In those days Latinos were roughly 4 percent of the U.S. population and we lived in specific parts of the country. Political Pachangas were cost effective and logical from a candidate’s perspective. They followed the narrative of the day: Latinos are docile people, easily convinced with a promise and a beer.
It wasn’t pandering.
It was darker and more insulting than a mere pander.
But we’ve come up in the world, we’re now a whopping 16 percent of the population whole, and we live and vote in places where not too long ago brown voters couldn’t be imagined. Latinos now matter in the national political calculi.

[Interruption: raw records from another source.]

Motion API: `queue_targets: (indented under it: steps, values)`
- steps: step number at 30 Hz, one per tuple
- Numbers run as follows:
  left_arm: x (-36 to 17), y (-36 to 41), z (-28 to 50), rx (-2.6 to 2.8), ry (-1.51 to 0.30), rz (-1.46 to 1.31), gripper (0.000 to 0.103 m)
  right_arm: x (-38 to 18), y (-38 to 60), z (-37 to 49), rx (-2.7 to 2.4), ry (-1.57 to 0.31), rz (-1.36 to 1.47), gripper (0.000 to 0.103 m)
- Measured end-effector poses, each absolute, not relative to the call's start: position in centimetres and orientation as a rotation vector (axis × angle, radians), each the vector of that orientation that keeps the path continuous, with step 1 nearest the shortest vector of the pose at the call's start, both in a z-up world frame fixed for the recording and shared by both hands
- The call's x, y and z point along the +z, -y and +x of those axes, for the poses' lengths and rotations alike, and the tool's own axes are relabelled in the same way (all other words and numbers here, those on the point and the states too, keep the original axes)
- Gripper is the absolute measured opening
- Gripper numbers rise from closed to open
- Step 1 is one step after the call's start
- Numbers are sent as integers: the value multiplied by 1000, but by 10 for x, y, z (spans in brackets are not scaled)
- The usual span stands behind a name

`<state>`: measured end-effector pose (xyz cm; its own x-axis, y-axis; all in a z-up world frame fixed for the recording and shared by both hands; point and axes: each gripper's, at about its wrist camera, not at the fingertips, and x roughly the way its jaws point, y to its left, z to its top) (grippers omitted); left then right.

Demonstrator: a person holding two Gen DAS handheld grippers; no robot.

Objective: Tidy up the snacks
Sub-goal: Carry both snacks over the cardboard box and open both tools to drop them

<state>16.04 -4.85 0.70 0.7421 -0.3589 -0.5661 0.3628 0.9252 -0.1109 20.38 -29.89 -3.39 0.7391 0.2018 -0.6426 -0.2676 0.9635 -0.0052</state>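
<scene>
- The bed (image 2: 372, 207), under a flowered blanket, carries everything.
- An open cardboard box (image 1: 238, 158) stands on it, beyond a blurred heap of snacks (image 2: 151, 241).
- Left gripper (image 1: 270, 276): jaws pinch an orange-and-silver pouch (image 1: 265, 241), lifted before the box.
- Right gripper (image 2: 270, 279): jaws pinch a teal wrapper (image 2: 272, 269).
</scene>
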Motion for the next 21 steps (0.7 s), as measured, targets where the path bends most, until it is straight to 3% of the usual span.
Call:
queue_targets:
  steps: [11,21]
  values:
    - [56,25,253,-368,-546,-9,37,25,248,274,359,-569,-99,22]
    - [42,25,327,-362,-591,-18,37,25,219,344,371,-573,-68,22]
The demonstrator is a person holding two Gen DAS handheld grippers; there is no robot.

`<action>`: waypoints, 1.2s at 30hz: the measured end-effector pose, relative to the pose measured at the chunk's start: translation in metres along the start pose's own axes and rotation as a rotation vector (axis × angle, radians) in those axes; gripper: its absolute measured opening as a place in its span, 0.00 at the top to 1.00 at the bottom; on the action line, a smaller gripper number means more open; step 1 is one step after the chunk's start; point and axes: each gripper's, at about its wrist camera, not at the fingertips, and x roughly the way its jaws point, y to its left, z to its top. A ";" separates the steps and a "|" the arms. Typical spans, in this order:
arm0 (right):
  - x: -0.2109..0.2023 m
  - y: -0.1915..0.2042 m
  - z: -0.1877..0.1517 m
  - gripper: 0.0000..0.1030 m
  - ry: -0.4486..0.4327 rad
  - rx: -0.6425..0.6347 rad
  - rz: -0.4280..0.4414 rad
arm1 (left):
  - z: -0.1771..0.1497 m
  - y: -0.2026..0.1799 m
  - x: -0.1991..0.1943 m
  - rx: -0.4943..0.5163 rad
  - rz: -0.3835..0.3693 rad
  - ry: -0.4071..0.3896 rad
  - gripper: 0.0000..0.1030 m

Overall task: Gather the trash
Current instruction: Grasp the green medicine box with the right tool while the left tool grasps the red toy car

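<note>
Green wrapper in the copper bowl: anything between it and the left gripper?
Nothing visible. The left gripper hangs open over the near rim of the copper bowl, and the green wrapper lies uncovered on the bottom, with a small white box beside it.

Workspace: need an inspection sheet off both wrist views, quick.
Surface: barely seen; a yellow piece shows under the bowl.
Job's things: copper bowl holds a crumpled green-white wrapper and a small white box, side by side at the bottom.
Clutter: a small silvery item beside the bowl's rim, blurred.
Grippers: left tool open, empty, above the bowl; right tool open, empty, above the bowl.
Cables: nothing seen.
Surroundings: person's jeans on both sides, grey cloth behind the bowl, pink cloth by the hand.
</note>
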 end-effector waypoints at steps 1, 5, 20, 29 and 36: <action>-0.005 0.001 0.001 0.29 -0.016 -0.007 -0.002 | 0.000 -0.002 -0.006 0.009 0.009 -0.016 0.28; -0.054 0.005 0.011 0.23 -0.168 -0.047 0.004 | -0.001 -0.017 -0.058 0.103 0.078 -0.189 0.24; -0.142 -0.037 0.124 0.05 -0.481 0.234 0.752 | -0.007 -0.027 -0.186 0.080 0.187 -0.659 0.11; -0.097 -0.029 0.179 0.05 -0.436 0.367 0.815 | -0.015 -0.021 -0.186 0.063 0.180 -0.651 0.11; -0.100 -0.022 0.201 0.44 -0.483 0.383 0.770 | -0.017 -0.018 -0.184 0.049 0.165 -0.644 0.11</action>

Pachangas are no longer as effective or logical as they once were. What’s best these days, if you’re a politico, is the tried and true pander. These days the target of the polpander is immigration – the perceived low-hanging fruit of Latino politics. Toss-in the recent immigrant children crisis and the formula is hard to resist: Immigration + Children = Latino votes.
It’s become so blatant that it’s been given a name.
Hispandering. My favorite definition comes from the online Urban Dictionary:
Verb: to Hispander means to pander to Hispanics.
Noun: an Hispander is one who panders to Hispanics.
The term was created by Mickey Kraus (Slate Magazine), popularized by Linda Bentley (Sonoran News), and is currently practiced by many low-life politicians.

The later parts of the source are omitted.